News Release

Imaging the healing heart

Noninvasive imaging of myocardial angiogenesis following experimental myocardial infarction

Peer-Reviewed Publication

JCI Journals

Being able to visualize the healing of damaged tissue after a heart attack is vital for obtaining appropriate therapies for heart patients. Albert Sinusas and colleagues, from Yale University School of Medicine, have now developed a noninvasive method for imaging this process.

Following a heart attack, new blood vessels are formed during the healing and remodeling process. In order to encourage healing, therapies for post-heart attack recovery have focused on enhancing factors that induce new blood vessel growth, but evaluation of the efficacy of these strategies is difficult due to the lack of accurate means to measure the thera-peutic effect. Now, Sinusas and colleagues, by radioactively labeling a protein that is present specifically in newly developing blood vessels (a protein called avB3 integrin), have found they could actually track the process of blood vessel growth in the hearts of rat and canine heart-attack models using standard tomography methods.

By taking multiple, timed images of the heart, the authors could detect changes in the presence of the marker-protein in the areas damaged during the heart attack.
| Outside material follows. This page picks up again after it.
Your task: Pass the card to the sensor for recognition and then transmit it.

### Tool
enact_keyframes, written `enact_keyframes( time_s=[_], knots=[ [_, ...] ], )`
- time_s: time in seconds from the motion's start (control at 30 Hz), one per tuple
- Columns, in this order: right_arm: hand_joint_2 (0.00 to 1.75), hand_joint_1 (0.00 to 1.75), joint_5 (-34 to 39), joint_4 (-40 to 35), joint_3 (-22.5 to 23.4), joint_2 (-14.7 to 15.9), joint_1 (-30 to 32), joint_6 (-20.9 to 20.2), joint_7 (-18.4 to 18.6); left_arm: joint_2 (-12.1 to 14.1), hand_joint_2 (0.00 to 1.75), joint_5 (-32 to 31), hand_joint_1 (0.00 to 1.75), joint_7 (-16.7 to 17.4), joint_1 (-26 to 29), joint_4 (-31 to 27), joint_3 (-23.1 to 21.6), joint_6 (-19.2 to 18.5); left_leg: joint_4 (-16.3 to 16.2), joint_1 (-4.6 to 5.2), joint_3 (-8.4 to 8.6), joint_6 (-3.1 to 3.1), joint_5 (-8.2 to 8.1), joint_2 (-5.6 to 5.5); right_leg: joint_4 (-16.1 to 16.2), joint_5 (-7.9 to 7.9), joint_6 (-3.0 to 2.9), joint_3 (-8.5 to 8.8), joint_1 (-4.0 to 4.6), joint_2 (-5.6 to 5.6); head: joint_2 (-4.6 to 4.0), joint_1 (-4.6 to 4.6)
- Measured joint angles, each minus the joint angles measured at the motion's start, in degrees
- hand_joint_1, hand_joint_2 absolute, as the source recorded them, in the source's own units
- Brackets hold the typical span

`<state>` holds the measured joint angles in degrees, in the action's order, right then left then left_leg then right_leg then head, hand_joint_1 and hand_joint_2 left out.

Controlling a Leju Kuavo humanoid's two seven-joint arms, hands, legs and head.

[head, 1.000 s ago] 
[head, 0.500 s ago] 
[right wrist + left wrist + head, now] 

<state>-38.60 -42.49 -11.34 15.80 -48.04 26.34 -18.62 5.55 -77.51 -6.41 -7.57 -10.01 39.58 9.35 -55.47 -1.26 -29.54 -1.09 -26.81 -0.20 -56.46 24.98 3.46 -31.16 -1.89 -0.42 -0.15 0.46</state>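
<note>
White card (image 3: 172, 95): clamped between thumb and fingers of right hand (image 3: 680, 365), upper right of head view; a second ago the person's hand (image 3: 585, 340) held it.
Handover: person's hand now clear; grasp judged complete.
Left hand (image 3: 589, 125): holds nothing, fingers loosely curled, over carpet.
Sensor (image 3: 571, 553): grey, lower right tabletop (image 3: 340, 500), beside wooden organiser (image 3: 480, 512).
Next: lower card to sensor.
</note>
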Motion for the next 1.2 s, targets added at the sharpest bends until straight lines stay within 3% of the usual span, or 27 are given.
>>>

They found that this marker specifically increased in these damaged areas as new blood vessels developed, and allowed clear view of changes in the damaged area over time. Since this method is both non-invasive and uses standard imaging technology, it is an ideal new tool for monitoring changes of damaged areas in patients after a heart attack and during therapeutic trials of potential drugs to enhance such healing.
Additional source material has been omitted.